Newly built and by individuals or importers from outside the European Union imported pleasure boats between 2.5 and 24 meters long, must, when placed on the market in the Netherlands, have a so-called CE mark. This is a European ‘label’ that they meet European requirements in the field of construction, equipment, emissions and environment. For the Netherlands, these rules are translated into the Pleasure Craft Act. This was introduced in 1996, with a transitional period of two years, and from the year of construction 1998 all ships brought onto the market must comply with it. Even ships that are partly built or finished professionally have to meet CE requirements for that part and for the self-builder it applies that the ship must first have been in his possession for five years before it can be sold or resold without CE marking. Especially around the turn of the century things went wrong with the CE marking, but also nowadays we sometimes encounter ships that (still) do not have CE marking. Mr. Grotius bought a new sailing yacht of German manufacture and an expert report subsequently revealed: “In view of the 36 (!) shortcomings identified on the basis of the standards declared applicable by the shipyard, I conclude that the vessel does not comply with the European Directive in many essential respects”. And: “The vessel does not comply with the legal requirements.” This means that the vessel should not have been provided with a declaration of conformity and the CE marking and should not have been placed on the market.”

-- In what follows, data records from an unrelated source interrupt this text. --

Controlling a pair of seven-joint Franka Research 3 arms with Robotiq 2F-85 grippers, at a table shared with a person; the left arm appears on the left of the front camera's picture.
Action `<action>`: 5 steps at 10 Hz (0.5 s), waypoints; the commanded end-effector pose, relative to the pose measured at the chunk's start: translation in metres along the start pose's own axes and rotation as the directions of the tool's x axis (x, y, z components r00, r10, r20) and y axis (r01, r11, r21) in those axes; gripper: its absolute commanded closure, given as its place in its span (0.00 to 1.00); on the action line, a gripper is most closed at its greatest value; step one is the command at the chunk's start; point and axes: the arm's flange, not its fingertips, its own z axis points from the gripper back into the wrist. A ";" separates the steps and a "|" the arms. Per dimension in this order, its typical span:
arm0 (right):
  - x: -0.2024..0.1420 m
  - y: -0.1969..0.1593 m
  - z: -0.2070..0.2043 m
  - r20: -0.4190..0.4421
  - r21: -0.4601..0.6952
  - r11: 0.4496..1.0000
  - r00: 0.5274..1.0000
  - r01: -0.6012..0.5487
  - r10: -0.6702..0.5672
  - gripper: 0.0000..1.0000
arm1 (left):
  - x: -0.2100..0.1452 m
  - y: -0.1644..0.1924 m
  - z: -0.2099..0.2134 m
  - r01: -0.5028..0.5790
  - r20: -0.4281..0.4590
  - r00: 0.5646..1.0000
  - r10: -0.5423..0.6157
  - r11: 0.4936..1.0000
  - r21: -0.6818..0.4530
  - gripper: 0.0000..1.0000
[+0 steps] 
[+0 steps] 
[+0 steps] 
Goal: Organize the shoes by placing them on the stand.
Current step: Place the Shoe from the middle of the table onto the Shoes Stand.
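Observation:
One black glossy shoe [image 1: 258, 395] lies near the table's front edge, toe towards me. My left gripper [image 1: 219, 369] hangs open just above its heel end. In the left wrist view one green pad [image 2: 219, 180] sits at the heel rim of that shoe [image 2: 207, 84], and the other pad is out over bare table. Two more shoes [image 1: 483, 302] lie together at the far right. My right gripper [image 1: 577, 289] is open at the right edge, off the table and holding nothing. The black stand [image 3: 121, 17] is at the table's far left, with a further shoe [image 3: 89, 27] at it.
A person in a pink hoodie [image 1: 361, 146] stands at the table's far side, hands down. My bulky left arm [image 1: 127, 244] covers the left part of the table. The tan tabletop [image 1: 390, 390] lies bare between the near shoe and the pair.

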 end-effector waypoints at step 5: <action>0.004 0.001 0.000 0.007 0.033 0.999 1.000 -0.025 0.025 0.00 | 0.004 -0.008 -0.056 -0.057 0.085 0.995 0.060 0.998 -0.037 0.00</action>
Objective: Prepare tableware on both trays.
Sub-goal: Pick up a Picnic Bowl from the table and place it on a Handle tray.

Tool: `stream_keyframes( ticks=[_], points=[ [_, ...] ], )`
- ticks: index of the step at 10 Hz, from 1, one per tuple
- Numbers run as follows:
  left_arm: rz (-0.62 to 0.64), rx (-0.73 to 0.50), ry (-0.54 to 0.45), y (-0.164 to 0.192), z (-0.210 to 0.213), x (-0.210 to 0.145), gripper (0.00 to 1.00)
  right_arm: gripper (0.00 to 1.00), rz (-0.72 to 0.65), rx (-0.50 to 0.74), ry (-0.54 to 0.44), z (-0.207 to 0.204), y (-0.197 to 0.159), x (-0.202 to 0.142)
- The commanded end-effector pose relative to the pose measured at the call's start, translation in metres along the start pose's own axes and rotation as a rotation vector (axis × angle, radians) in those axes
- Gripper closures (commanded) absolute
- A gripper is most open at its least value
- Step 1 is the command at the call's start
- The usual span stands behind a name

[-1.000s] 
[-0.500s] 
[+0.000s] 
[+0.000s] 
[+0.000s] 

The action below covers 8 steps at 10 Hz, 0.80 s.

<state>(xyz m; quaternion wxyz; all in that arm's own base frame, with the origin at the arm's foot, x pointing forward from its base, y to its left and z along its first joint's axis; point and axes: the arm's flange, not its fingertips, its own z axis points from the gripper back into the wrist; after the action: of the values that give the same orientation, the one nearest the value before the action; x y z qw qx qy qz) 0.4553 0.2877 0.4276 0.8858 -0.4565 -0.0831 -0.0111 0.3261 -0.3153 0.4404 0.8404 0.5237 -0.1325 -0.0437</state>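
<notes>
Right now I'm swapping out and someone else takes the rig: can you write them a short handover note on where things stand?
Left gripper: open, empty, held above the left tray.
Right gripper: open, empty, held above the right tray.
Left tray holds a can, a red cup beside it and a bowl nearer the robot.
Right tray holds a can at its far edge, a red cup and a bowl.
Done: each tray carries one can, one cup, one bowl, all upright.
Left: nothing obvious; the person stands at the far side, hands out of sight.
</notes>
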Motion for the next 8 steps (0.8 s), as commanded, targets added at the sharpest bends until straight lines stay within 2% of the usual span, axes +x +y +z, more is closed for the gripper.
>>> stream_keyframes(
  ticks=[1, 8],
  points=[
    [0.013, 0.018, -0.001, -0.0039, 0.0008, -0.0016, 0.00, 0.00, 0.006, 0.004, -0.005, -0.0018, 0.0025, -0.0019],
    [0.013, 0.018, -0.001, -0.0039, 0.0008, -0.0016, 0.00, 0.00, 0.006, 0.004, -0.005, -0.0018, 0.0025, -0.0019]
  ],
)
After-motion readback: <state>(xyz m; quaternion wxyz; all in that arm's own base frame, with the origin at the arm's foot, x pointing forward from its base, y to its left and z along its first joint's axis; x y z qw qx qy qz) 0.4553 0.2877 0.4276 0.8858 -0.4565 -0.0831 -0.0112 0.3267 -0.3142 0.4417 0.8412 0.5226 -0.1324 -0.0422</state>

No small reproaches! The yard had built a neat prototype and provided it with a CE mark, HIN number and classification B. This CE mark then applied to all vessels of the same type. Apparently the yard felt that the series ships could be built more easily, resulting in the many CE defects. The court ruled that this was a breach of contract and dissolved the agreement. It also happened regularly that at Dutch shipyards where motor yachts were built, the prototype of a series was completely worthy of CE, but that due to all kinds of additional wishes of clients the vessels built based on this prototype deviated to such an extent that the CE certification was no longer correct. A yard often got away with this because it was allowed to issue a so-called declaration of conformity for this self-built vessel, which meant that the butcher was inspecting his own meat. When such a vessel was subsequently sold, and it was (carefully) inspected, it was often found that the vessel deviated from the CE requirements that were issued for the original prototype.
The absence of CE marking is not always fatal, it may also be that it simply has not been applied for and then a so-called Post Construction Assessment (PCA) can be carried out by a notified body to obtain CE marking. In the aforementioned case, it was usually also possible to obtain the necessary certification by means of an inspection, because the vessel complied with the basic safety requirements, but the design deviated and that had to be tested against the applicable regulations. As a boat owner you absolutely want to have this CE mark, if only because insurance companies are allergic to boats that lack the mandatory CE mark and, in addition, putting a boat on the market without a CE mark is a so-called economic crime. It is easy to imagine that if it turns out that your ship lacks the mandatory CE marking, you will not be able to get rid of it. When buying a ship, such a check must therefore always be part of an inspection.